Christopher HILL, The Future of British Foreign Policy. Security and Diplomacy in a World After Brexit, Polity Press, Cambridge, 2019
Spécialiste de politique étrangère aux nombreux ouvrages
de référence (Foreign Policy in the Twenty-First Century, 2015), et
co-éditeur (avec Christian Lequesne) de la European Review of International
Studis (ERIS), Christopher Hill nous offre une synthèse éclairée de ce que
pourrait être, désormais, la diplomatie britannique, ses priorités, ses marges
de manœuvre, après la sortie du Royaume-Uni de l'Union européenne.
Après un récapitulatif analytique de ce que fut la
relation des britanniques à
l'Europe, l’ouvrage passe en revue la portée possible de l’action extérieure de
la Grande-Bretagne, ses cartes possibles, insiste particulièrement sur les deux
relations bilatérales privilégiées avec la France et les Etats-Unis.
Dans la lignée d’autres travaux (M. Kenny et N. Pearce, Shadows
of Empire, 2018 ; D. Owen et D. Ludlow, British foreign policy After Brexit, 2018), mais à sa manière et avec
l’expérience qui est la sienne, Christopher Hill porte un regard sceptique sur
le « Global Britain » promis par les partisans du Leave,
aujourd’hui au pouvoir à Londres.
Quatre cartes, selon lui, s’offrent à présent à la
stratégie de Whitehall, toutes difficiles à exploiter : 1- un renouveau de
l’activisme britannique aux Nations Unies, 2- explorer davantage le réseau du Commonwealth,
3- se focaliser sur la solidarité de l’ « anglosphère », 4- se
concentrer sur la relance de partenariat bilatéraux privilégiés.

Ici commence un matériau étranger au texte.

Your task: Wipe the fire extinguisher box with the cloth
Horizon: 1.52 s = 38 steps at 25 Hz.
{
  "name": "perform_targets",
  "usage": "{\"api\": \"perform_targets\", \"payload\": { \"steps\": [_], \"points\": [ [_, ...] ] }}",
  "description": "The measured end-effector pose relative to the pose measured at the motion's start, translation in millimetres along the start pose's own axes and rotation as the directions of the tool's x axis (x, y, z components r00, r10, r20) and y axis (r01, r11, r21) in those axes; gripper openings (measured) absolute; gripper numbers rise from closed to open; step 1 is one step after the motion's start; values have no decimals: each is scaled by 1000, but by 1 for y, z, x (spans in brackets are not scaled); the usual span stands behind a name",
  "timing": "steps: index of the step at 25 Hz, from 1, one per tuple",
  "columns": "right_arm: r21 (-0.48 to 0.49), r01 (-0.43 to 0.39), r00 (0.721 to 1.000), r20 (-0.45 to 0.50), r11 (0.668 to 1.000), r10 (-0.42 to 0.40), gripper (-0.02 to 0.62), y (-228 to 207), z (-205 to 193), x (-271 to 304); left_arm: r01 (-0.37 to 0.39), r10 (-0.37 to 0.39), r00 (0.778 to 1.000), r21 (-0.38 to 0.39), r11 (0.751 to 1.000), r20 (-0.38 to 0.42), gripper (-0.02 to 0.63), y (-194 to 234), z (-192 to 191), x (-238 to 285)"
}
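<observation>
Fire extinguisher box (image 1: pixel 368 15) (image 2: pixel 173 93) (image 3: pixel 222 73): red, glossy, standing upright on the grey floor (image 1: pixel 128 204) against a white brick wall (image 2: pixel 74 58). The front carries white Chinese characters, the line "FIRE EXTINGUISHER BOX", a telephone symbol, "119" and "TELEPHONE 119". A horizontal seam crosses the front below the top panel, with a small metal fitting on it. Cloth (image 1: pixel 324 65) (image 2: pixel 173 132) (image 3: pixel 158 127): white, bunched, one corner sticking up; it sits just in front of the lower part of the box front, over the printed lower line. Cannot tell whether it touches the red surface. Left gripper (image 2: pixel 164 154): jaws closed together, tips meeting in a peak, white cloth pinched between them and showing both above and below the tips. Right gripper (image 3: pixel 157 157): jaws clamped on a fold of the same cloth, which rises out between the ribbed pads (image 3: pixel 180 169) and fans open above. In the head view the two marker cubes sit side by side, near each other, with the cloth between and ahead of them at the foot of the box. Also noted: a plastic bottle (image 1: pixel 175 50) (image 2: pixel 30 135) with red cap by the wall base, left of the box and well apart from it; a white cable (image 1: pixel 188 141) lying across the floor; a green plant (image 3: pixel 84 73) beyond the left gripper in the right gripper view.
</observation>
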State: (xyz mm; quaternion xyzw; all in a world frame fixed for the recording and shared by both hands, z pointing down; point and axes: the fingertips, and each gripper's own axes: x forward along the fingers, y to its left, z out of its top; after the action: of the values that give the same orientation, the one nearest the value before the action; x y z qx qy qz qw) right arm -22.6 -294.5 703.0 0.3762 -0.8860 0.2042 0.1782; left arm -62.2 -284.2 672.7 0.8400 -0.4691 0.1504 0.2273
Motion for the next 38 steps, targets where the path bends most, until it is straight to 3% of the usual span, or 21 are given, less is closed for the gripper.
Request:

Mais les Nations Unies ont montré à plusieurs reprises que
Londres n’y ferait plus la pluie et le beau temps, en dépit de son droit de véto.
Un échec du Royaume-Uni à se faire élire à la Cour International de Justice en
novembre 2017, un soutien de l’Assemblée générale
à une motion de l’île Maurice contre le Royaume-Uni sur les îles Chagos la même
année, en sont autant de signes. Par ailleurs, la position de Londres en tant
que membre permanent, comme celle de Paris, est critiquée, et le couple franco-britannique
devra rester soudé pour maintenir son statut, ce qu’il a certes les moyens de
faire. Le Commonwealth est un club réel, mais dont les membres sont devenus
très hétéroclites, dont on imagine mal qu’ils se plient à la volonté d’une ancienne
puissance coloniale qui a vu son influence se réduire en Asie comme en Afrique
de l’Est. En outre la sortie de l’UE affaiblira Londres dans ses négociations
avec les pays ACP (Afrique Caraïbes Pacifique), qui ont tissé des liens étroits
avec l’Europe, notamment depuis les conventions de Lomé/Cotonou. L’anglosphère
(principalement Etats-Unis, Royaume-Uni, Canada, Australie, Nouvelle Zélande) fournit
des coopérations précieuses (les Five Eyes pour le renseignement, ou le Five
Power Defence Agreement de 1971 avec la Malaisie, Singapour, l’Australie et la
Nouvelle Zélande), mais que Christopher Hill ne voit pas se transformer en
structure plus globale ni plus permanente. Enfin, les partenariats bilatéraux
offrent l’embarras du choix, sans pour autant constituer une panacée, à l’heure
où les BRICS dérivent vers le nationalisme autoritaire.
On aurait aimé davantage de développements sur cette solitude
britannique à l’heure de Donald Trump, qui pose un véritable problème à tous
ses alliés. Mais l’auteur cherche à s’extraire du conjoncturel, pour proposer
une analyse durable, comme il l’explique de façon convaincante dès l’introduction.
L’exercice est réussi. On comprend, à la lecture de ce travail,
ce que fut la complexité de la relation euro-britannique, ce que sera la
difficulté du Royaume-Uni à l’avenir, et à quel point il restera indispensable,
pour les européens du continent,
à commencer par la France, d’imaginer les cadres permettant de maintenir des
liens étroits avec ce partenaire indispensable que reste la Grande-Bretagne.